### EXERCISE
Write out, without any change, the lines in the material below that run from the line with "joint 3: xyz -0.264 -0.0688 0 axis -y" through the line with "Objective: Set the", both included.

** MATERIAL FOR THIS TASK follows **

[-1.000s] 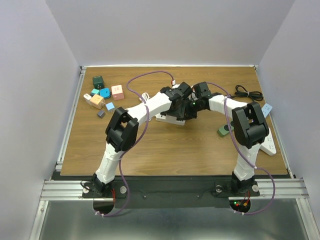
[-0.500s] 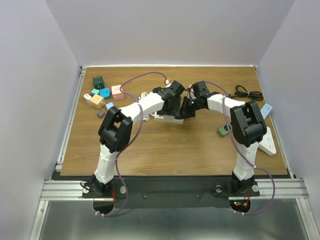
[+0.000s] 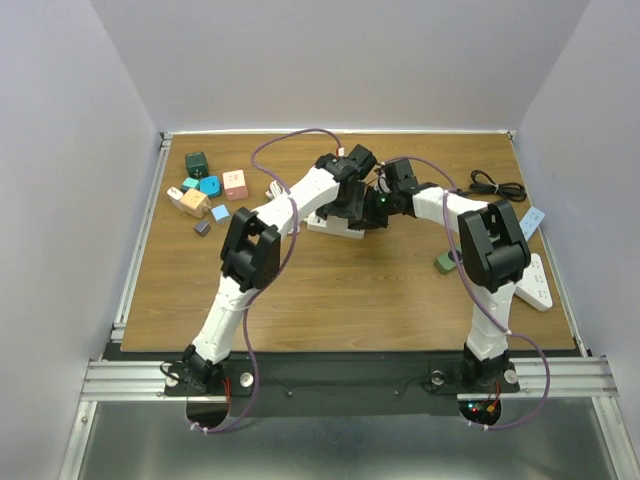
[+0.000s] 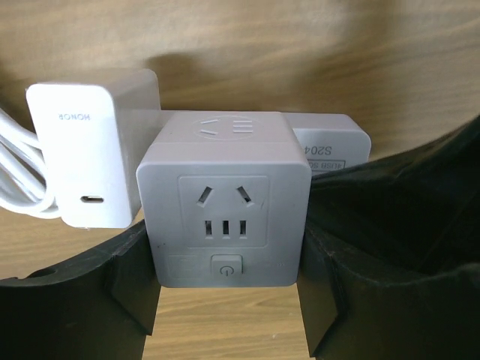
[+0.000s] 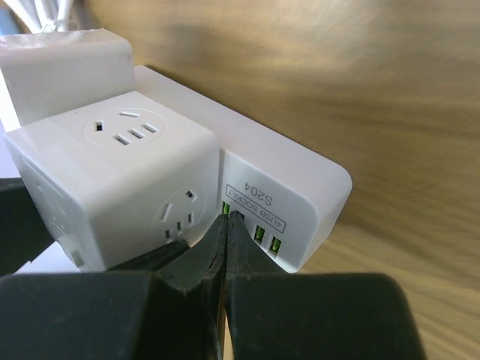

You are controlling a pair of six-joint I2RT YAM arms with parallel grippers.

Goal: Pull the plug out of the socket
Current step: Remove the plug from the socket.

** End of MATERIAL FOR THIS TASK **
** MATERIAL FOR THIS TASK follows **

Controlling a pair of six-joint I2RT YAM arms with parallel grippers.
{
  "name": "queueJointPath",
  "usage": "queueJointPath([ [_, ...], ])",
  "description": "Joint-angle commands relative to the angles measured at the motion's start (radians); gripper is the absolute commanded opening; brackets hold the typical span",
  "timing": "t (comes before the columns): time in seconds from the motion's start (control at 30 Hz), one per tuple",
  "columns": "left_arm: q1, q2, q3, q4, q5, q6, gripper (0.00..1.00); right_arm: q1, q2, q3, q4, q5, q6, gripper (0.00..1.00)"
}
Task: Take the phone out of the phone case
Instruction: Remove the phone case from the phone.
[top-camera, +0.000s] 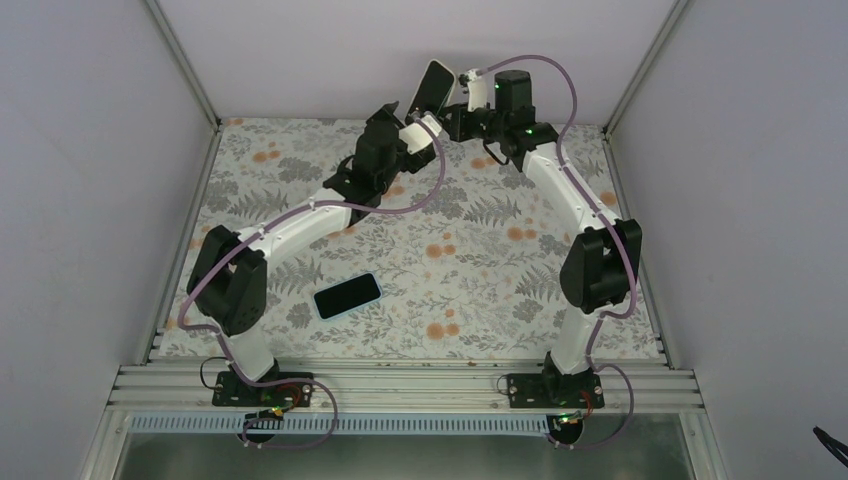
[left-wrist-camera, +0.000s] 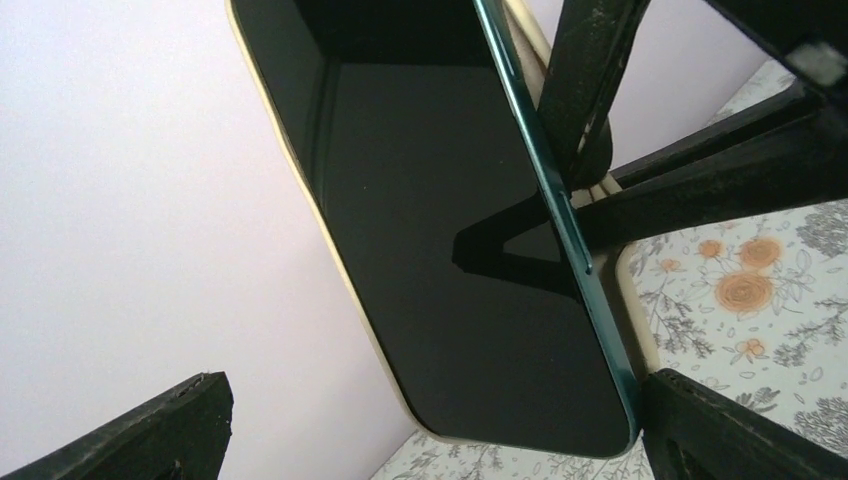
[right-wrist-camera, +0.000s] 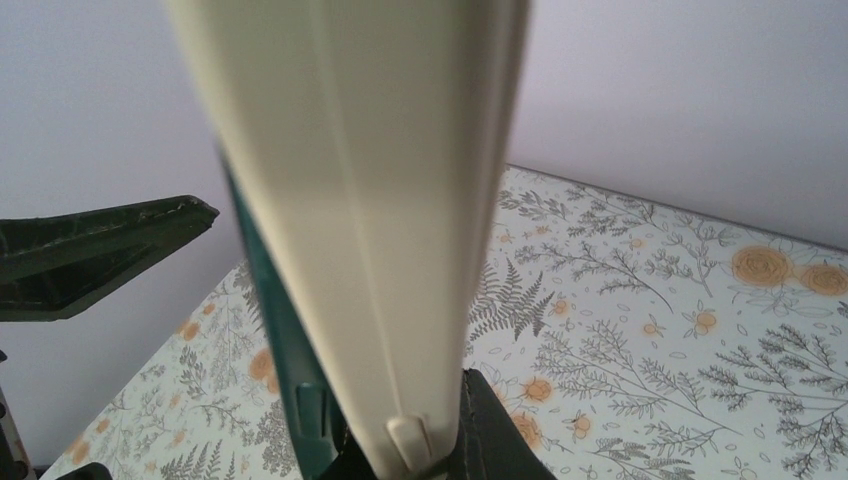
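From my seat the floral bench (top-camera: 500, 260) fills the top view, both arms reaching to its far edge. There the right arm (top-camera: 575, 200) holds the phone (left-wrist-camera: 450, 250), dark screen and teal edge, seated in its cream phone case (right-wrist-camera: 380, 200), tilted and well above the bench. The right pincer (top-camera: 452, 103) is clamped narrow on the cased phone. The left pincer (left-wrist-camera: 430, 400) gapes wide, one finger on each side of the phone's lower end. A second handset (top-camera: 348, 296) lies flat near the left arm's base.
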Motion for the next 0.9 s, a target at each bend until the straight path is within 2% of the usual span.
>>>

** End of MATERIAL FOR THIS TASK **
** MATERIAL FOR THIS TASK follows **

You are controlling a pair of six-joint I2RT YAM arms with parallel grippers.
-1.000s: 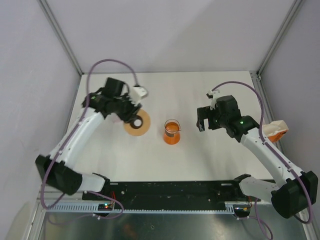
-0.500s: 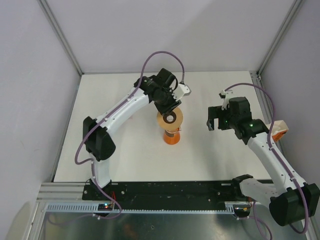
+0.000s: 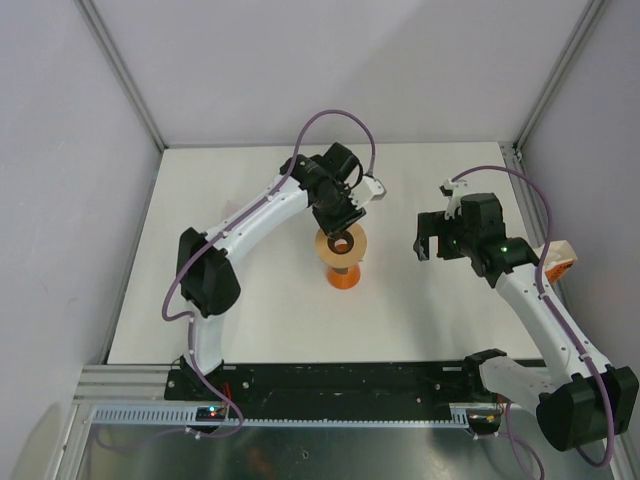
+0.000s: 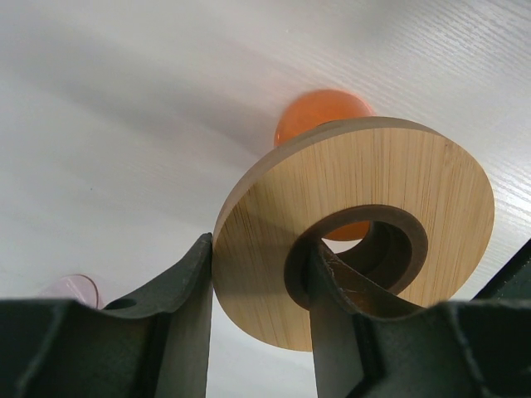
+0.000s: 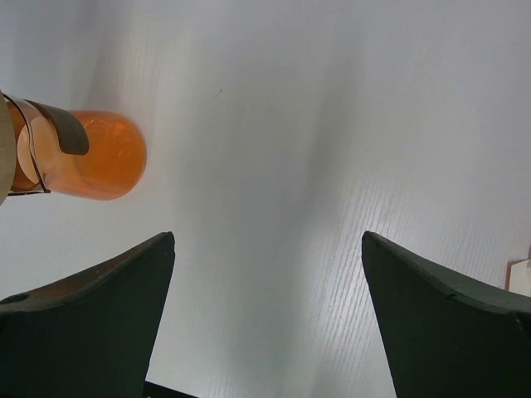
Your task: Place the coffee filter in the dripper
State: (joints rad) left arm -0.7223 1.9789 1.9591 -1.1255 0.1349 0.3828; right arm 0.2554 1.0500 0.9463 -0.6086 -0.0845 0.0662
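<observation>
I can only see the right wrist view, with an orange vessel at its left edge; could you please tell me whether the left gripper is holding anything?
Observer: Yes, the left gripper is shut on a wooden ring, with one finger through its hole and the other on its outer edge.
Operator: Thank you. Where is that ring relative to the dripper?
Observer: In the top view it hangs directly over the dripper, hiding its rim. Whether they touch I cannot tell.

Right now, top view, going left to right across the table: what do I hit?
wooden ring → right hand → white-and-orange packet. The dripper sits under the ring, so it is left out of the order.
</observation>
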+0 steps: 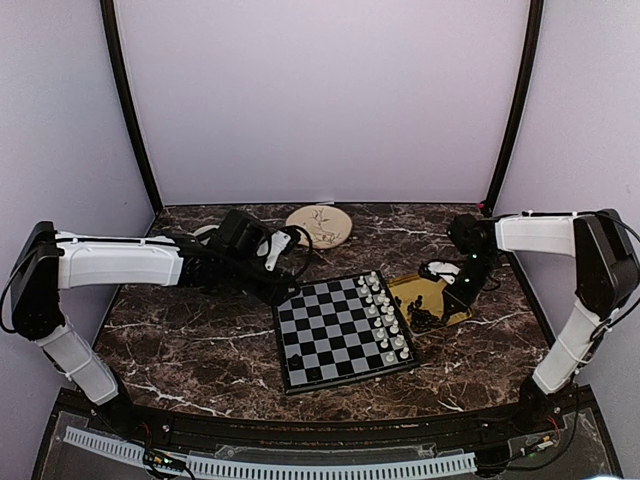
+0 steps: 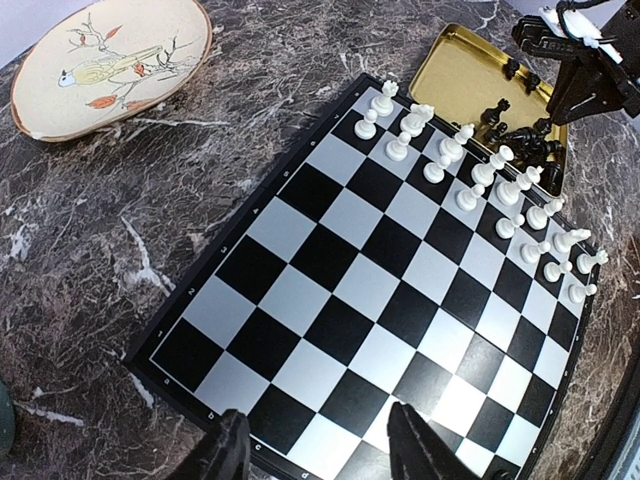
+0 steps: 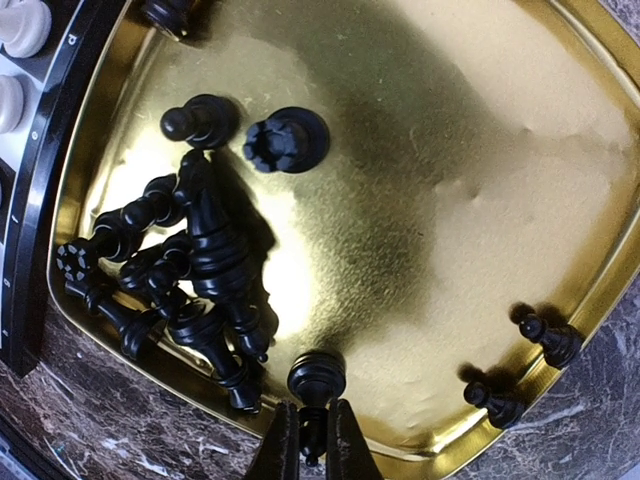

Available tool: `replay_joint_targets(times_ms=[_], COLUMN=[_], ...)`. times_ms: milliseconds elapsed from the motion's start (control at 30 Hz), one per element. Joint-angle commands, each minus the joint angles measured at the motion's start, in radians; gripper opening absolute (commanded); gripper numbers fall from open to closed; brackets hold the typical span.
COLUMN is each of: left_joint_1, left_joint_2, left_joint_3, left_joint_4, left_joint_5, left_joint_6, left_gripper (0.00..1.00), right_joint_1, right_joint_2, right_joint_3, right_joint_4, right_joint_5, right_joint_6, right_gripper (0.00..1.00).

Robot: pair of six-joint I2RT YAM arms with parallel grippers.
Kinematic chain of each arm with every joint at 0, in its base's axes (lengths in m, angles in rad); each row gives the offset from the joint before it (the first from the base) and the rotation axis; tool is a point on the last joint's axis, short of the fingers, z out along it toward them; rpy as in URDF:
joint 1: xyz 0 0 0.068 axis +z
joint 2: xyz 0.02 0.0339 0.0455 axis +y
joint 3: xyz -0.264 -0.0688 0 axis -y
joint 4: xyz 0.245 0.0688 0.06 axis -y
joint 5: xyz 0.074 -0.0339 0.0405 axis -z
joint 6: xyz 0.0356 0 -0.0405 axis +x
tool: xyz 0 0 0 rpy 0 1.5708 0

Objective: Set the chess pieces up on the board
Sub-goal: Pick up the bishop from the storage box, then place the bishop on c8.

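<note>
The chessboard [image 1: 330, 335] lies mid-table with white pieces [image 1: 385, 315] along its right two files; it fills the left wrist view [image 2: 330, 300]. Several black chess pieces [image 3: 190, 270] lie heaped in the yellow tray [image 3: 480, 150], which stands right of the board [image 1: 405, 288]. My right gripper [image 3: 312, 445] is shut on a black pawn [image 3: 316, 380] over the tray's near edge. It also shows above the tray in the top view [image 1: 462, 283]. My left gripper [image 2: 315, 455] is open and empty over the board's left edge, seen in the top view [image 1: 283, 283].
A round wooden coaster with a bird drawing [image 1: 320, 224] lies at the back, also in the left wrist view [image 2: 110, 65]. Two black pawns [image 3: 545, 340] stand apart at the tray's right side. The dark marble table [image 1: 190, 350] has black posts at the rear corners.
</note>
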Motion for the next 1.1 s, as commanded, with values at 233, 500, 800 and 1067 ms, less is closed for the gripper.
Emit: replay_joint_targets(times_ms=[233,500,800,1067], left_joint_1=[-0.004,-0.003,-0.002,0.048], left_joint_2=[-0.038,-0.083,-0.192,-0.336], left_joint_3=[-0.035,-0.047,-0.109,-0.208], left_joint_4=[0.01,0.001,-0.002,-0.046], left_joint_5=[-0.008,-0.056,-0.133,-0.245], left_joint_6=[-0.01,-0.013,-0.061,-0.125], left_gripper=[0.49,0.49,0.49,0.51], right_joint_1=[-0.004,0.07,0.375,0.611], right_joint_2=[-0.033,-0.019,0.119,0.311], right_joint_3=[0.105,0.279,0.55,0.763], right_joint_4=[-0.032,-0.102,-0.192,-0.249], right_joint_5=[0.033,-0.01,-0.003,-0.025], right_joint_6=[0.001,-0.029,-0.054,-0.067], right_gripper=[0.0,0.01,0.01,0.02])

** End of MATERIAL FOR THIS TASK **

### SOLUTION FOR THIS PROBLEM
joint 3: xyz -0.264 -0.0688 0 axis -y
joint 4: xyz 0.245 0.0688 0.06 axis -y
joint 5: xyz 0.074 -0.0339 0.0405 axis -z
joint 6: xyz 0.0356 0 -0.0405 axis +x
tool: xyz 0 0 0 rpy 0 1.5708 0

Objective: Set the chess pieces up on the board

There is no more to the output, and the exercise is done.